I would add here that I do not go into anything like the detail required to fully get to grips with this subject. This is a not even a pen-portrait but a sketch, and a crude one at that, filled with more personal anecdote than genealogical and genetic data. If you want to read something serious then learn Spanish. (Or, indeed, French, where there may soon be more bullfights than in Spain.)
The disclaimer to one side, there are traits that tend to crop up time after time, from a combination of genetics and environment – nature and nurture – singular to a ranch and its history and practices from breeding selection down to nutrition and handling.
For those who want to know about the ancient history of how the Spanish fighting bull came about, I talk on that subject elsewhere. However, the fighting bull is now is a very much a legally defined grouping of cattle with a common history and genetic inheritance.
This ‘group’, the toro de lidia, ‘fighting bull’ – or less formally, toro bravo, ‘brave bull’ – is legally divided into five extant castas, ‘castes’, or foundational ‘types’. These are further divided into sub-types, called encastes, or ‘breeds’, some ranches like Miura being so historic that they have become a breed in themselves. (The Jijona type is extinct, so is not covered at all.)
N.B. I keep saying ‘legally’ not just to cover my own back – such matters are disputed – but also because the above distinctions really are a matter of national law, The most recent statement of which is the Real Decreto 60/2001, de 26 de enero, sobre prototipo racial de la raza bovina de lidia, ‘Royal Decree 60 / 2001, of the 26th of January, about racial prototype of the race of fighting cattle.’
Type 1: Cabrera
The only breed today that has any significant quantities of this bloodline is that of the famous ranch of the Miura family.
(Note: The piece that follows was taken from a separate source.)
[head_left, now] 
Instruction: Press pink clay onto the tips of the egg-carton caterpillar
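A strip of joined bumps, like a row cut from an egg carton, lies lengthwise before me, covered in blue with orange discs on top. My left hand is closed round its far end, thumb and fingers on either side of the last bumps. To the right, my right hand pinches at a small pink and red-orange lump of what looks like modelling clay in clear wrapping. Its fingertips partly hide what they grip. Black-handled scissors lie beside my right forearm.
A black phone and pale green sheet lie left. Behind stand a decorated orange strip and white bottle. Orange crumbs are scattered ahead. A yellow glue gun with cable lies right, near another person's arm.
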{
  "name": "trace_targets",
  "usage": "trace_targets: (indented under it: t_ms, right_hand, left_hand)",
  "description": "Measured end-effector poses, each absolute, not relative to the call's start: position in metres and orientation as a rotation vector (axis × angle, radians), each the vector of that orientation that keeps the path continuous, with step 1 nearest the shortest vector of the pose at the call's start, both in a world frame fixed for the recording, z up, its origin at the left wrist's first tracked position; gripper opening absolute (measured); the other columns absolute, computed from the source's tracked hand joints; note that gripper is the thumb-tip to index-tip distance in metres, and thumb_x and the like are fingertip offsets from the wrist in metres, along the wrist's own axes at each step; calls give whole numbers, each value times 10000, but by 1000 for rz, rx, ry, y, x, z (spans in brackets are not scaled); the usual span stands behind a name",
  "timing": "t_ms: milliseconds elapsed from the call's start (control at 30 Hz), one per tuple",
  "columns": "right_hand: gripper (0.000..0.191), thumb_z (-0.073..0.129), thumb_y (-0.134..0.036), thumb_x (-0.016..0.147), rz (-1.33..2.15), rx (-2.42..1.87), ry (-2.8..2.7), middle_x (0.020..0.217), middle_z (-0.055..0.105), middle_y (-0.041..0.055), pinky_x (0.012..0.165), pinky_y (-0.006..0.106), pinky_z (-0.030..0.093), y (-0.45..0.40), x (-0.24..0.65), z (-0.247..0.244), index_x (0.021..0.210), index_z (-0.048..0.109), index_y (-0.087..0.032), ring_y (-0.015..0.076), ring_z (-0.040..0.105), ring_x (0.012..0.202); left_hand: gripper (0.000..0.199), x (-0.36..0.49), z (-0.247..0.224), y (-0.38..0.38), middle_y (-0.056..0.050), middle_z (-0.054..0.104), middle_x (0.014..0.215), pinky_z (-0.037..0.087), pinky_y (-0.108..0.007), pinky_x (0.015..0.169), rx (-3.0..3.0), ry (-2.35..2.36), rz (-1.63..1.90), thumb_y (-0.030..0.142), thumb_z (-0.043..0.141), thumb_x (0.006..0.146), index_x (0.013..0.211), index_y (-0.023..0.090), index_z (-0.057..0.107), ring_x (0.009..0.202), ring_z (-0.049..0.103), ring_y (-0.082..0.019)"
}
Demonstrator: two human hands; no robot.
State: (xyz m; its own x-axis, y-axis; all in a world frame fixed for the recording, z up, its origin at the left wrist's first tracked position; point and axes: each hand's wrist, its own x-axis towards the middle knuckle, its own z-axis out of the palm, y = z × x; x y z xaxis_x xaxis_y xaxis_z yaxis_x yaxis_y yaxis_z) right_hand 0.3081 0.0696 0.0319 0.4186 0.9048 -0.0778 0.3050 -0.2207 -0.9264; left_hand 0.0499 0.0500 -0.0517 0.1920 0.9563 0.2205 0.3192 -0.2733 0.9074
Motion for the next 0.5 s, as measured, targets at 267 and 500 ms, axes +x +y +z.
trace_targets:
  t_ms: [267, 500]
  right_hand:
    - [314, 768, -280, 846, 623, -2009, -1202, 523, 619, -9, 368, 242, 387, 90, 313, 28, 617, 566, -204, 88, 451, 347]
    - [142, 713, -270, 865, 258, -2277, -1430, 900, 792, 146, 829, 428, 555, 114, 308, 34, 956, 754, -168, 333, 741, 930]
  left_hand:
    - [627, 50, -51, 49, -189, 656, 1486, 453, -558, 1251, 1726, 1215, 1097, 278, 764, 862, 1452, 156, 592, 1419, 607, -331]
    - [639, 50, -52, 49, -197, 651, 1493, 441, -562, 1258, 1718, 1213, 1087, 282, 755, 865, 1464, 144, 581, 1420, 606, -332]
Founded in 1842, no other ranch has so consistently sent bulls to Pamplona.
I cannot even remember how I personally first heard of the Miura bulls, they always seem to have been in my consciousness, so mythically entrenched in the world of the bulls are they.
The fearsome myth of the Miuras has somewhat outgrown the reality of the cattle, although the reality is still formidable enough. As Hemingway described them in Death In The Afternoon, his 1932 introduction to the bulls, “the old caste of fighting bulls raised by the sons of Don Eduardo Miura of Sevilla… the curse of all bullfighters.”
There are not many photos of their ranch, Zahariche, outside Seville, because they do not like cameras there. However, I do have these of myself from 2009 & 2010, when I was under the tutelage of the grandsons of those “sons” Hemingway mentions – the two brothers who now run the ranch, Eduardo and Antonio Miura – and a great-grandson, their matador nephew, Eduardo Dávila Miura.
Of course, I only trained with small Miuras when I was there, at most a little over five hundred pounds, as in the photo below.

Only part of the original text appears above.